In-House ML for European Energy Price ForecastingBuilding a custom, transparent machine learning system that consistently outperforms expensive, "black-box" commercial market forecasts.
Beating the Market: ML Models That Outperform Commercial Energy Price Forecasts
In European energy markets, accurate price forecasting is everything. A few percentage points of improved accuracy on day-ahead spot prices can translate into millions in better trading decisions. Yet most energy companies depend on expensive commercial forecast providers with black-box solutions, limited customization and no transparency on methodology.
At Acciona Energia, one of Europe's leading renewable energy producers, I took on the challenge of building something better, from scratch.
I designed and deployed a full in-house ML forecasting system covering the entire lifecycle: automated data ingestion from multiple market and grid sources, domain-specific feature engineering, model training with state-of-the-art time series algorithms (TiDE, Temporal Fusion Transformer, etc.), daily prediction serving, and continuous performance monitoring.
But technical accuracy alone isn't enough. Production reliability is what separates a good model from a real business tool. The pipeline runs on a robust MLOps infrastructure: Docker and Kubernetes for containerization and orchestration, Airflow for scheduling, MLflow for experiment tracking and model registry, Hydra for configuration management, and GitHub Actions for CI/CD. The architecture is deployment-agnostic, running both on-premise and on cloud environments.
The result: our in-house models consistently outperformed leading commercial forecasts on day-ahead electricity spot prices, delivering superior accuracy at a fraction of the cost, while giving the trading team full control and transparency over every prediction.
Building on this success, the approach was extended to three additional forecasting use cases: grid tension days, long-term spot prices, and fast reserve pricing, each with direct business impact on trading and risk management.
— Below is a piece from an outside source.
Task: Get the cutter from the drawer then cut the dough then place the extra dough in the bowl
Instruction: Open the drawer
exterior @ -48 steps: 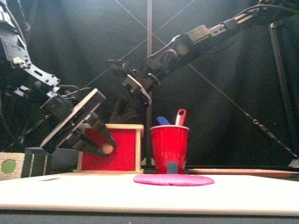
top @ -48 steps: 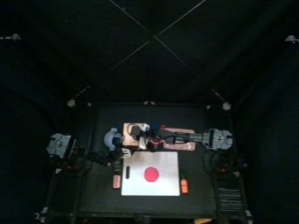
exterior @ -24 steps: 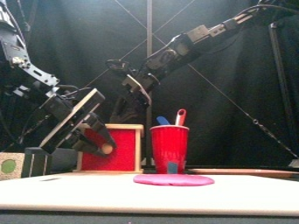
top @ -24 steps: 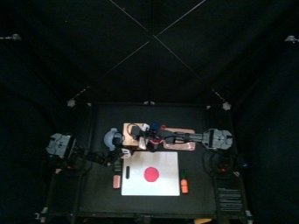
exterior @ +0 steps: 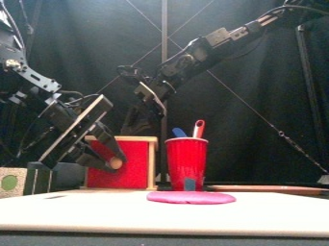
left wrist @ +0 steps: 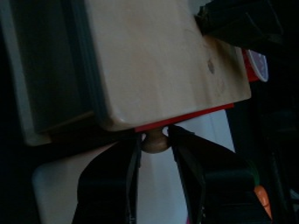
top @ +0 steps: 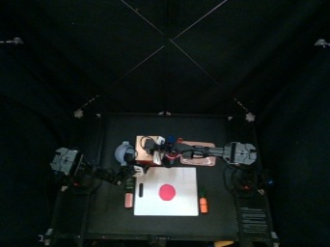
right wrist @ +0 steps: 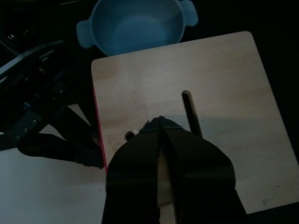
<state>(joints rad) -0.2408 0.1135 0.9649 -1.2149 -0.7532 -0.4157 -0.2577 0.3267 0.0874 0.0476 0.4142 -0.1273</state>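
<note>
white board [top: 147, 206] bears flat red dough [top: 165, 190].

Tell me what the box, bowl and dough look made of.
Box: pale unpainted wood, matte; drawer front painted red, pale knob likely wood too. Bowl: blue-grey, smooth with a soft sheen, perhaps plastic or enamel. Dough: pink, matte, soft-edged flat disc, likely modelling clay.

Booth dim — black curtains [top: 165, 58] take most of the light. White cutting board [top: 165, 190] brightest patch from above; dough [exterior: 190, 197] evenly lit in front. Wrist views dusky — shadows deep.
</note>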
Acciona Energia, a major renewable energy producer, needed accurate day-ahead electricity spot price forecasts to optimize its trading decisions on European energy markets. The existing approach relied on expensive commercial forecast providers, which offered limited customization, black-box models, and insufficient accuracy, directly impacting trading margins and risk management.
I designed and deployed an end-to-end ML forecasting pipeline for day-ahead spot prices, built entirely in-house. The system covers the full ML lifecycle: automated data acquisition from multiple market sources, feature engineering tailored to energy market dynamics, model training using advanced time series algorithms (Prophet, TiDE, TFT, Scikit-Learn), prediction serving, and continuous monitoring.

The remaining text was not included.